As the saying goes: "Responsibility of many, responsibility of no one." And this is particularly true during project management, especially large ones. It is important in every project to clearly define the person responsible for their driving, their scopes, authority, and responsibilities, but above all, communicating the above to the various involved. In addition, it is required that each of these involved know in turn their own scopes and responsibilities for the project. All the above must be documented.

The person responsible for the management of each project must properly know the specific processes of the project being managed as well as the project management processes related to each of the areas of knowledge mentioned above.

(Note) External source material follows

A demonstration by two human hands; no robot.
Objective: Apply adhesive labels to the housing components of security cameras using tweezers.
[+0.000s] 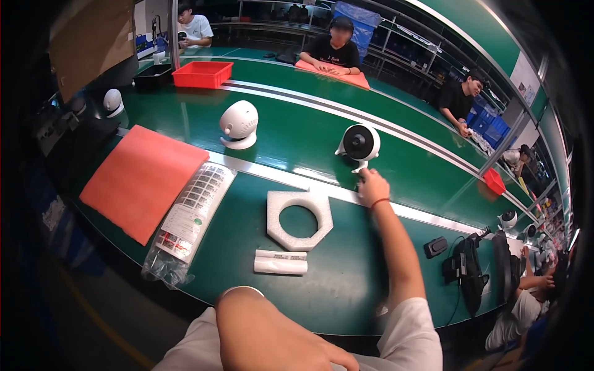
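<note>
My right hand [375, 187] reaches out over the rail at the bench's far edge. Its fingers are closed at the lower end of a white, round-headed security camera [361, 143] with a black lens face. My left hand [297, 346] is close in at the bottom, large and partly cut off; one finger points right and the others are hidden. A thin white rim [249, 289] shows just beyond it. On the bench between my arms lie a white foam block [278, 230] with a round hole and a small white roll [281, 266].
An orange foam sheet [141, 176] and a plastic-wrapped printed pack [192, 216] lie at left. Another white camera [240, 123] stands on the green belt [297, 145], near a red bin [203, 74]. A black pouch [470, 272] lies at right. Several people work around the line.
</note>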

Some of the most useful tools for proper planning and control of activities are:

• Timelines for time and resource control
• Brainstorming for decision-making
• The minutes of initiation and close of the project where the project rules, expectations, and requirements to be met are established
• Meetings and minutes to follow advances and complications
• Activity logs
• Documentary control within the quality system as support for the project

While the project’s vision for the management of regulated GxP compliance activities means investing time in the preparation, planning and negotiation with the various involved, it also provides these main benefits:  

• Control over project elements
• Decreased risks
• Better characterization of results and deliverables
• Proper measurement of results/continuous improvement
• Efficiency in use of time and resources
• Increased results quality/deliverables 

There are some points that in my experience are crucial for the proper management of regulatory compliance projects:

• Establishment of SMART Objectives (Specific, Measurable, Achievable, Relevant and Temporary)
• Systemic vision for understanding the whole, and its components
• Planning, order, and discipline in the execution of activities
• "Responsible Assignment of Responsibilities"
• Identification of stakeholders, selfless and counter-stakeholders
• Understanding the organizational structure and its human implications
• Always ask yourself if the proposed project is what the sponsors really want or what I think they want?
• It identifies in an objectively, realistically, and multidisciplinary way possible restrictions to avoid
• Define in a consciously and informed manner the project budget and strictly control it
• Work in line with the quality system and its support processes

A good result in GxP regulatory compliance projects, for its complexity and risks, not only requires desire and enthusiasm for its achievement. A systemic vision will allow us the correct planning, control, order, discipline, and definition of responsibilities, which together will have the effect of reducing risks and increasing the chances of success and quality of the results.